# YOUR ASSIGNMENT:
For the word "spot", count the lines of the data that include it and give only the total.

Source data
——

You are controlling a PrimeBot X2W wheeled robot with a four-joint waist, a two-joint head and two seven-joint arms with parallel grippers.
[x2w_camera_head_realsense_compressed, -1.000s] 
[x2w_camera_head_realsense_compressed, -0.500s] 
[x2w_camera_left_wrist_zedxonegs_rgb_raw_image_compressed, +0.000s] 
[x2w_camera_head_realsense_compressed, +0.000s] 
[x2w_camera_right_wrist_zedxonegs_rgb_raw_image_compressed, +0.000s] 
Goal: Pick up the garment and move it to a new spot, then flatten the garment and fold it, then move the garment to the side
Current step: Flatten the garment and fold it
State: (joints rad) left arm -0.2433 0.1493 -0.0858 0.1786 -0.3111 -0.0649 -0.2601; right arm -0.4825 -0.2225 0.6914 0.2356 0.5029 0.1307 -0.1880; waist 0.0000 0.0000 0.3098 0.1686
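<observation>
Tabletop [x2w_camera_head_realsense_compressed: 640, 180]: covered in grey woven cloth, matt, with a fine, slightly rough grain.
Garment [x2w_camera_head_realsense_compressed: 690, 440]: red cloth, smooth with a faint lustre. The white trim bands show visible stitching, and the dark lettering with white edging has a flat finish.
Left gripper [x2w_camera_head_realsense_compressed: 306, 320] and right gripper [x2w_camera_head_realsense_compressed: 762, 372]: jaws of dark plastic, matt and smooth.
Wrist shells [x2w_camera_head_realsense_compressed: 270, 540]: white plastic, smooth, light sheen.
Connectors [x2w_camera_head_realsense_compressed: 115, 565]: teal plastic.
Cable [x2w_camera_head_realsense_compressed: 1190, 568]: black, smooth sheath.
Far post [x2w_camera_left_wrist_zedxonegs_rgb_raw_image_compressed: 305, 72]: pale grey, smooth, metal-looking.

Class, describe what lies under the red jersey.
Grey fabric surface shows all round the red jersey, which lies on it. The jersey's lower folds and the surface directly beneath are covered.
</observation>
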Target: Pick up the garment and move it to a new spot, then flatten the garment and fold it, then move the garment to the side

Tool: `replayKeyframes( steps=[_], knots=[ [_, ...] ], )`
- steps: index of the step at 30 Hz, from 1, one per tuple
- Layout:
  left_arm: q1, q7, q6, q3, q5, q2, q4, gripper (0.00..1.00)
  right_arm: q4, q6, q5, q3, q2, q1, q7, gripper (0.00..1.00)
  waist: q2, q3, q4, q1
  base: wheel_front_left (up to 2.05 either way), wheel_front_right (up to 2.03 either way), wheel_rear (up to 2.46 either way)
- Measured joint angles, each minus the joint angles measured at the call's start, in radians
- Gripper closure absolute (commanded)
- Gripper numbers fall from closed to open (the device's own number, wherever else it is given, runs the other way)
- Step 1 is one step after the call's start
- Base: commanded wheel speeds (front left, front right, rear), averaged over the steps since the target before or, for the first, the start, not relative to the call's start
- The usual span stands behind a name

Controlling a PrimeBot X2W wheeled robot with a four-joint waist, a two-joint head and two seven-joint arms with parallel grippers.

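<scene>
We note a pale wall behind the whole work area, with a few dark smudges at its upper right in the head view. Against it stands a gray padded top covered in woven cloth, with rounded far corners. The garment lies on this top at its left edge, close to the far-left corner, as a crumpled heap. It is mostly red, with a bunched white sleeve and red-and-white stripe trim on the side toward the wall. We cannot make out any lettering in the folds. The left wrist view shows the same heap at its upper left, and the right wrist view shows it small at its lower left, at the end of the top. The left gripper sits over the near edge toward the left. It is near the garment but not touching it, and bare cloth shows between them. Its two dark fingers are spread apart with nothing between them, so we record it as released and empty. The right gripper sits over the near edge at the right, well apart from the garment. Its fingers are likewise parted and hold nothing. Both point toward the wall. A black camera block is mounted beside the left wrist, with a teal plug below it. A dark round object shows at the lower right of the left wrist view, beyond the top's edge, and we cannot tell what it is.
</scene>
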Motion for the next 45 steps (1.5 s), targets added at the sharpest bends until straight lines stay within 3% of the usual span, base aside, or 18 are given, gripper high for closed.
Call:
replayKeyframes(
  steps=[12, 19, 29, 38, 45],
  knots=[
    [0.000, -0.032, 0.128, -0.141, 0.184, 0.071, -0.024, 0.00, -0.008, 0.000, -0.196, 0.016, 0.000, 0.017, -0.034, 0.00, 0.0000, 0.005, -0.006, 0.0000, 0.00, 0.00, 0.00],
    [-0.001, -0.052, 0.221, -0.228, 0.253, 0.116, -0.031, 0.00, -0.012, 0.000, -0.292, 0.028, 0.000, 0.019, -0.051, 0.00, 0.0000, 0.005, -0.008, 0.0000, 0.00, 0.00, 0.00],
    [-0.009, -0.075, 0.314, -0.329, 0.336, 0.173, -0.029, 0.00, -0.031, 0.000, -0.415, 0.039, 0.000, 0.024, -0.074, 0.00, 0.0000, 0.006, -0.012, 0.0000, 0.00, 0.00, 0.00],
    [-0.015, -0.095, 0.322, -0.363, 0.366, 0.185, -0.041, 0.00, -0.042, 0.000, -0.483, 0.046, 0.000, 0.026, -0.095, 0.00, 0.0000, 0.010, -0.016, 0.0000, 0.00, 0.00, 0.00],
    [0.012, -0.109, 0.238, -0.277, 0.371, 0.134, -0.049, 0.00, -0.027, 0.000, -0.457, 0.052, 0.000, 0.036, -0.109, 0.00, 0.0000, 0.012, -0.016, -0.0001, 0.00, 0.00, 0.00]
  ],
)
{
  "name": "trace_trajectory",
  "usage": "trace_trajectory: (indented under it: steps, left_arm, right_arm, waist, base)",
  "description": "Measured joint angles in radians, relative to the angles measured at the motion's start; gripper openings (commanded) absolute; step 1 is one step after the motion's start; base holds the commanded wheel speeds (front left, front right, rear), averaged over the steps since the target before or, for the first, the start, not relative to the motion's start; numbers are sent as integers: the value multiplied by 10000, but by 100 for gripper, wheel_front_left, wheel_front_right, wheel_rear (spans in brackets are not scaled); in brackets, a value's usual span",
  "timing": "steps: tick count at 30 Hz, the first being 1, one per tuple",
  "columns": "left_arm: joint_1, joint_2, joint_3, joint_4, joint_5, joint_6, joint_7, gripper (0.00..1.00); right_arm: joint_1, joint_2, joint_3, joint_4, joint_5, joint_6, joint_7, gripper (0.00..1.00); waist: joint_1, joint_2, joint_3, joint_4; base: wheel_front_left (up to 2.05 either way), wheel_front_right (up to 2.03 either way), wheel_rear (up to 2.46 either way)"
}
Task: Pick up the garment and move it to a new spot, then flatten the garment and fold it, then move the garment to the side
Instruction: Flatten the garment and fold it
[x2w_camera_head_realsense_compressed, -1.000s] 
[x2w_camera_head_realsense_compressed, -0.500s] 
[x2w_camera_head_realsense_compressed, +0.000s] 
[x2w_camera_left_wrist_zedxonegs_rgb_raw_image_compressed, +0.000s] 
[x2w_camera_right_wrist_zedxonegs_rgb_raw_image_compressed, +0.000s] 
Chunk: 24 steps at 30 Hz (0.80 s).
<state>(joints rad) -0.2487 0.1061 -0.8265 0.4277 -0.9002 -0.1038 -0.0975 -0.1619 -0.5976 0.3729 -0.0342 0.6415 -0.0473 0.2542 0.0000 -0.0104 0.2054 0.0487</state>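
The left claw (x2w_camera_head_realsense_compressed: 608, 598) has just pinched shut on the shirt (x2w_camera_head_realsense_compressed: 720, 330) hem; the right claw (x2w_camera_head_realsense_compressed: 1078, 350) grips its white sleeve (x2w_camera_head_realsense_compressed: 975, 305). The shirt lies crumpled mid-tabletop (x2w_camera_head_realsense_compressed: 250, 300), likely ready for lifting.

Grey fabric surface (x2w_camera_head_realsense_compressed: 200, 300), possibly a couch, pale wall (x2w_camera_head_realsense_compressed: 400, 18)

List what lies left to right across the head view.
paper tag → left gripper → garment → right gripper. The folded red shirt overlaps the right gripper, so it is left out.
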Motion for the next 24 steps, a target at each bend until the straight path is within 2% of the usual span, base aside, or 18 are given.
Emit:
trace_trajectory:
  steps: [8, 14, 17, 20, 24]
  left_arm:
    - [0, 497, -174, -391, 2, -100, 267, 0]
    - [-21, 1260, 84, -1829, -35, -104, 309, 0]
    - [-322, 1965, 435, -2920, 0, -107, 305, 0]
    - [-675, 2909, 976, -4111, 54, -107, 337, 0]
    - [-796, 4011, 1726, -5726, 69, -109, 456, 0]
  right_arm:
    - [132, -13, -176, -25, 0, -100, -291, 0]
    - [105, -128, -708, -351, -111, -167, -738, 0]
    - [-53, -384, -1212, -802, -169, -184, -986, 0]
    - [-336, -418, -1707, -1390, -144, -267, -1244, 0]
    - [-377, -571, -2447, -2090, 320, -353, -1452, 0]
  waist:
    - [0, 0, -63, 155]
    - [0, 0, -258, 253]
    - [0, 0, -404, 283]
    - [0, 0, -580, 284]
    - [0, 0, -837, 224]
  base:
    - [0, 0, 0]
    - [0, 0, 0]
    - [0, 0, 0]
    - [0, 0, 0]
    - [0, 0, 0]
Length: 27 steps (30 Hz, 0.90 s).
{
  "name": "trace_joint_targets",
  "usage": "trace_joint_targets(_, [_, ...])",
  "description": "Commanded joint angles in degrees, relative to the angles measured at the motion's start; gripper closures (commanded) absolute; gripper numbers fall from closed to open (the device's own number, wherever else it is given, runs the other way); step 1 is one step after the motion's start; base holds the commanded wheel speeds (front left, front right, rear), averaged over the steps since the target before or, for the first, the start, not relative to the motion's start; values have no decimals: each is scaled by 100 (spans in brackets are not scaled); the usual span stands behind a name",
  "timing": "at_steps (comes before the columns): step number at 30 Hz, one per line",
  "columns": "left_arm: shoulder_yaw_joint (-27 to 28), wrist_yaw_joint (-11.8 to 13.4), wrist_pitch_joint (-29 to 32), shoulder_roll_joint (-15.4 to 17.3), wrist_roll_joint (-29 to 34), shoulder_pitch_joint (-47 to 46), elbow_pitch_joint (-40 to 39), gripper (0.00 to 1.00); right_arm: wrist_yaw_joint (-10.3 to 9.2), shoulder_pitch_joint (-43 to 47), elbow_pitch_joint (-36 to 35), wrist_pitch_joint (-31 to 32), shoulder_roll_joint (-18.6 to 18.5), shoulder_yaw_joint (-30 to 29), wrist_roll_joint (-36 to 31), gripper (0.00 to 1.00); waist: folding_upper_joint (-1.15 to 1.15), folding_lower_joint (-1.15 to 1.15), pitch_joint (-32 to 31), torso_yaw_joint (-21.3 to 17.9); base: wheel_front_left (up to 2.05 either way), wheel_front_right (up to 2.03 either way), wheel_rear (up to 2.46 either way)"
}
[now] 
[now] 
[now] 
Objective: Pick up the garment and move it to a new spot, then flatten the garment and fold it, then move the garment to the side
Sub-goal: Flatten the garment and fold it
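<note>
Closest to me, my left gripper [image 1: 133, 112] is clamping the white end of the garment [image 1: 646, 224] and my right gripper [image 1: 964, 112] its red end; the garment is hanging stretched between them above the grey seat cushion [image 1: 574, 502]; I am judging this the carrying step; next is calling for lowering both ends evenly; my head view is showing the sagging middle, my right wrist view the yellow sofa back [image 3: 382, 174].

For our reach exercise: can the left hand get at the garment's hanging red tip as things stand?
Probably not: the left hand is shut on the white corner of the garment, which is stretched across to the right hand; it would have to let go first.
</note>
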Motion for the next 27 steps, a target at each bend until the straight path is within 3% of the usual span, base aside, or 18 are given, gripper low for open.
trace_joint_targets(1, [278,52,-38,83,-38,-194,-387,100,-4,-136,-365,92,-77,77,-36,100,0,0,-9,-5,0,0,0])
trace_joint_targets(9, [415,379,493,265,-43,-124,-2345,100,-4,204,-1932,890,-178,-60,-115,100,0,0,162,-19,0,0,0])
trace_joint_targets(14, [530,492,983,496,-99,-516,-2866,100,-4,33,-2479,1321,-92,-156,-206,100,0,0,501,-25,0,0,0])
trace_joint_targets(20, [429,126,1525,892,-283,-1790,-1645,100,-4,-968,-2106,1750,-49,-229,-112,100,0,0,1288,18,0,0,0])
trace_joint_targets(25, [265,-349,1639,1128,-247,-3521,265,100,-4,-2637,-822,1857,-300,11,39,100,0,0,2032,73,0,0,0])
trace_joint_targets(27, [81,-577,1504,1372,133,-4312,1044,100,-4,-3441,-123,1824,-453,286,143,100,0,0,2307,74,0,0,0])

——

# EXERCISE OUTPUT:
4